* **WHAT THE TASK REQUIRES**
Copy, from the material below, each line where "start" shows up.

* **GIVEN INFORMATION**

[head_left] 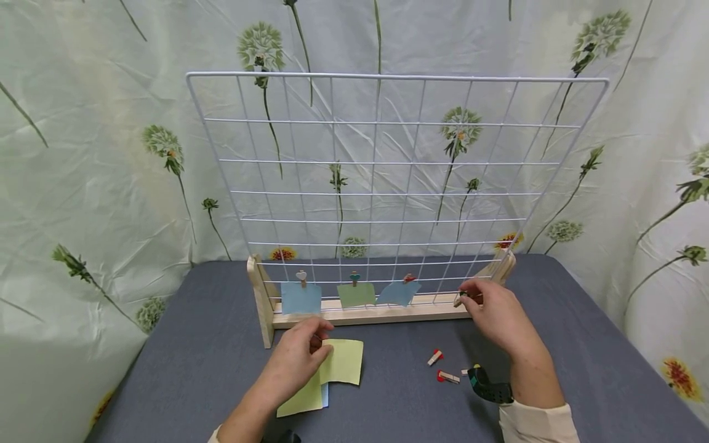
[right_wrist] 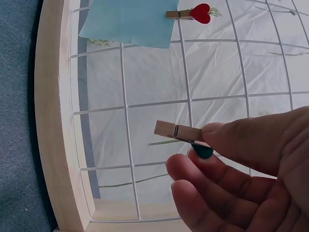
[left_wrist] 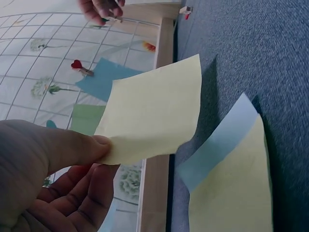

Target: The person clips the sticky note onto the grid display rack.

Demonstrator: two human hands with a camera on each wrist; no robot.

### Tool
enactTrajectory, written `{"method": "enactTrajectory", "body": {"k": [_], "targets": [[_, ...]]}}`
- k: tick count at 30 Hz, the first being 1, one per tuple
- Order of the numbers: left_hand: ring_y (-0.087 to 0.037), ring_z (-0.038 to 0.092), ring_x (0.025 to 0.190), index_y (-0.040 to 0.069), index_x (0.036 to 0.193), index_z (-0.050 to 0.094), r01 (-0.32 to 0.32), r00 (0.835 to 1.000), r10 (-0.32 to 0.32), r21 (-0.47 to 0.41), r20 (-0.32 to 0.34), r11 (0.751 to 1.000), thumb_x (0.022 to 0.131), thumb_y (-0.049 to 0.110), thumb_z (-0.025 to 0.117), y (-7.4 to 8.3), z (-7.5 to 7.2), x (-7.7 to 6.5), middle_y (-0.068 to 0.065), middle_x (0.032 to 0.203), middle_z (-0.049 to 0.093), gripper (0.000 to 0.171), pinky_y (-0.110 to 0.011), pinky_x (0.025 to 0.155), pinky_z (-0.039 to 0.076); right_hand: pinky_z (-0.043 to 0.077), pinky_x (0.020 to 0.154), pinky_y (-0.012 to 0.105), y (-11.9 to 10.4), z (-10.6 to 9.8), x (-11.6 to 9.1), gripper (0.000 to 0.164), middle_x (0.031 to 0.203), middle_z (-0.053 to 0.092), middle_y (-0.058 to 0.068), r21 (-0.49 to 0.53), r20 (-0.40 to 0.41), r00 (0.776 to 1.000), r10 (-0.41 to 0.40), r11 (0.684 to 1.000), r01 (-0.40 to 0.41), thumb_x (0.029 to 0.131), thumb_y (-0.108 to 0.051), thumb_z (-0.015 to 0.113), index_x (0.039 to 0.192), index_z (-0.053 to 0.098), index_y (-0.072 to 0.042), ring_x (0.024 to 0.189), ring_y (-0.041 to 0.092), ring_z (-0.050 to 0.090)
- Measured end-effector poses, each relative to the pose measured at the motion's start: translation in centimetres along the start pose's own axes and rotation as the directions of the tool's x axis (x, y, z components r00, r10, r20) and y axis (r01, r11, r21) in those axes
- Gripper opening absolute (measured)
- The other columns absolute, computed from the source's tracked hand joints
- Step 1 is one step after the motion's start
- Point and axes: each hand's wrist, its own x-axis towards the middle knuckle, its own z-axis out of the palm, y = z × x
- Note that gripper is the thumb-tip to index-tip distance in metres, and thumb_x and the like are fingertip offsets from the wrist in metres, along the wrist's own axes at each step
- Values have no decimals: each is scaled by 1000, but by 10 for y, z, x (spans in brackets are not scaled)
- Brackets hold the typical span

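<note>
Between thumb and fingers, my left hand pinches a yellow paper square by one corner, lifted off the table. Below it lie another yellow sheet and a pale blue one. My right hand holds a small wooden clothespin with a dark green decoration, in front of the lower right of the white wire grid. Clipped along the grid's bottom are a blue paper with a white-heart clothespin, a green paper with a green one, and a tilted blue paper with a red-heart one.
The grid stands in a wooden base on the grey-blue table. Several red-tipped clothespins lie loose near my right wrist, which wears a black strap. A flower-patterned curtain hangs behind.
</note>
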Motion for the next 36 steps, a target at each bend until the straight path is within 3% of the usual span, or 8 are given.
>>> {"method": "enactTrajectory", "body": {"k": [5,16,27,36], "targets": [[-3,59,75,9,107,67,-9,1000,9,12,-2,1000,87,0,77,3,4,-1,6,86,62,25,-22,66,51,55,73,45,1,-2,0,24,107,72,17,10,7,999,36,999,-36,99,-16,66,118,69,-1,94,30,68],[-3,59,74,12,107,67,-19,1000,19,-26,3,999,91,2,73,9,7,3,6,86,65,19,-21,64,49,54,71,41,4,1,-1,18,106,74,12,15,-1,1000,21,1000,-21,99,-18,66,112,72,-6,99,33,69],[-7,62,77,12,105,69,-34,998,34,-9,-49,999,93,5,71,27,16,15,4,87,67,14,-20,64,50,56,73,44,1,1,-1,18,107,75,13,10,-36,999,17,1000,-17,100,-19,66,111,72,-7,102,36,70],[-7,63,72,11,96,71,-83,984,86,24,-158,996,90,5,76,39,31,22,1,82,71,10,-20,63,51,56,79,50,0,0,-1,17,106,74,13,14,-101,995,-24,1000,25,99,-18,66,110,74,-8,98,33,69]]}}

* **ANSWER**
- Measured end-effector poses, each relative to the pose measured at the motion's start: translation in centimetres along the start pose's own axes and rotation as the directions of the tool's x axis (x, y, z components r00, r10, r20) and y axis (r01, r11, r21) in those axes
- Step 1 is one step after the motion's start

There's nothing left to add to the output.